* Exercise objective *
Could you set down the listing below exactly and omit its images?

* Information supplied *
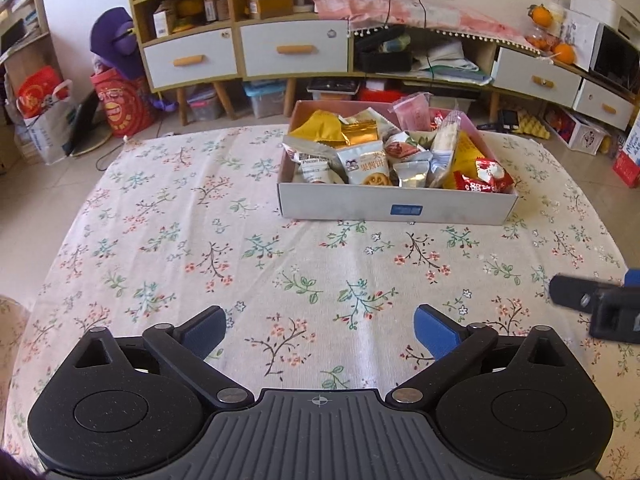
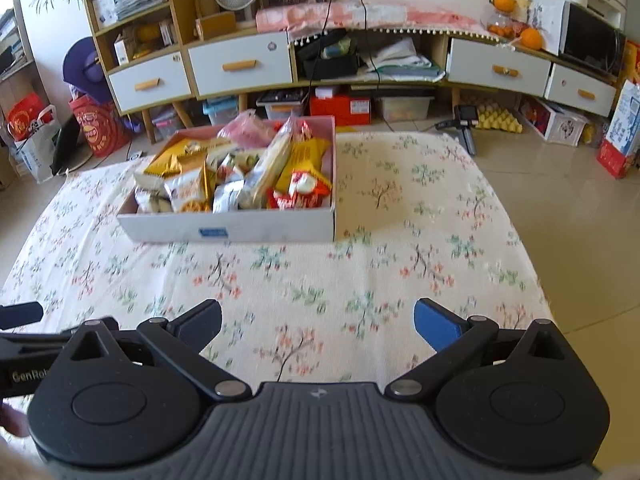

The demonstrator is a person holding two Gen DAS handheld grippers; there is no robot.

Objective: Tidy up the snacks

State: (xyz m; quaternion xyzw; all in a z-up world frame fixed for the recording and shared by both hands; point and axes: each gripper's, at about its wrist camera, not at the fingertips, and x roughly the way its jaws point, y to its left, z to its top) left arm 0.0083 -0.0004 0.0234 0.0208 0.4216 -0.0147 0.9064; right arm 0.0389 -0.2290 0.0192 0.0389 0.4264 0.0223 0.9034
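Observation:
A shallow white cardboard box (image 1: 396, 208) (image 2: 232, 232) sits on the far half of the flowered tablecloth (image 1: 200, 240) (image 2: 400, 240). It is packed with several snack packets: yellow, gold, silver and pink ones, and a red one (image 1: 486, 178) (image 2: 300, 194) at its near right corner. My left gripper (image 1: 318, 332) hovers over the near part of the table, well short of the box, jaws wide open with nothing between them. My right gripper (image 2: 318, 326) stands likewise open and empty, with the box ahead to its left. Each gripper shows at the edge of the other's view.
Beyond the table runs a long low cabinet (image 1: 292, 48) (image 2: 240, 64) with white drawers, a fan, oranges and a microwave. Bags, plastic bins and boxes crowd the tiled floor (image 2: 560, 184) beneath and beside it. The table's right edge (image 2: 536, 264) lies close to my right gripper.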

* Task output *
The demonstrator is a person holding two Gen DAS handheld grippers; there is no robot.

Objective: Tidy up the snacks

State: (xyz m; quaternion xyzw; all in a z-up world frame fixed for the recording and shared by both hands; point and axes: each gripper's, at about its wrist camera, not at the fingertips, and x roughly the way its jaws point, y to its left, z to its top) left arm 0.0083 -0.0004 0.0234 0.0208 0.4216 -0.0147 0.9064; right arm 0.0389 -0.2290 0.0192 0.0389 0.4264 0.0223 0.9034
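Observation:
A shallow white cardboard box (image 1: 396, 208) (image 2: 232, 232) sits on the far half of the flowered tablecloth (image 1: 200, 240) (image 2: 400, 240). It is packed with several snack packets: yellow, gold, silver and pink ones, and a red one (image 1: 486, 178) (image 2: 300, 194) at its near right corner. My left gripper (image 1: 318, 332) hovers over the near part of the table, well short of the box, jaws wide open with nothing between them. My right gripper (image 2: 318, 326) stands likewise open and empty, with the box ahead to its left. Each gripper shows at the edge of the other's view.
Beyond the table runs a long low cabinet (image 1: 292, 48) (image 2: 240, 64) with white drawers, a fan, oranges and a microwave. Bags, plastic bins and boxes crowd the tiled floor (image 2: 560, 184) beneath and beside it. The table's right edge (image 2: 536, 264) lies close to my right gripper.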

Nothing more will be written for this answer.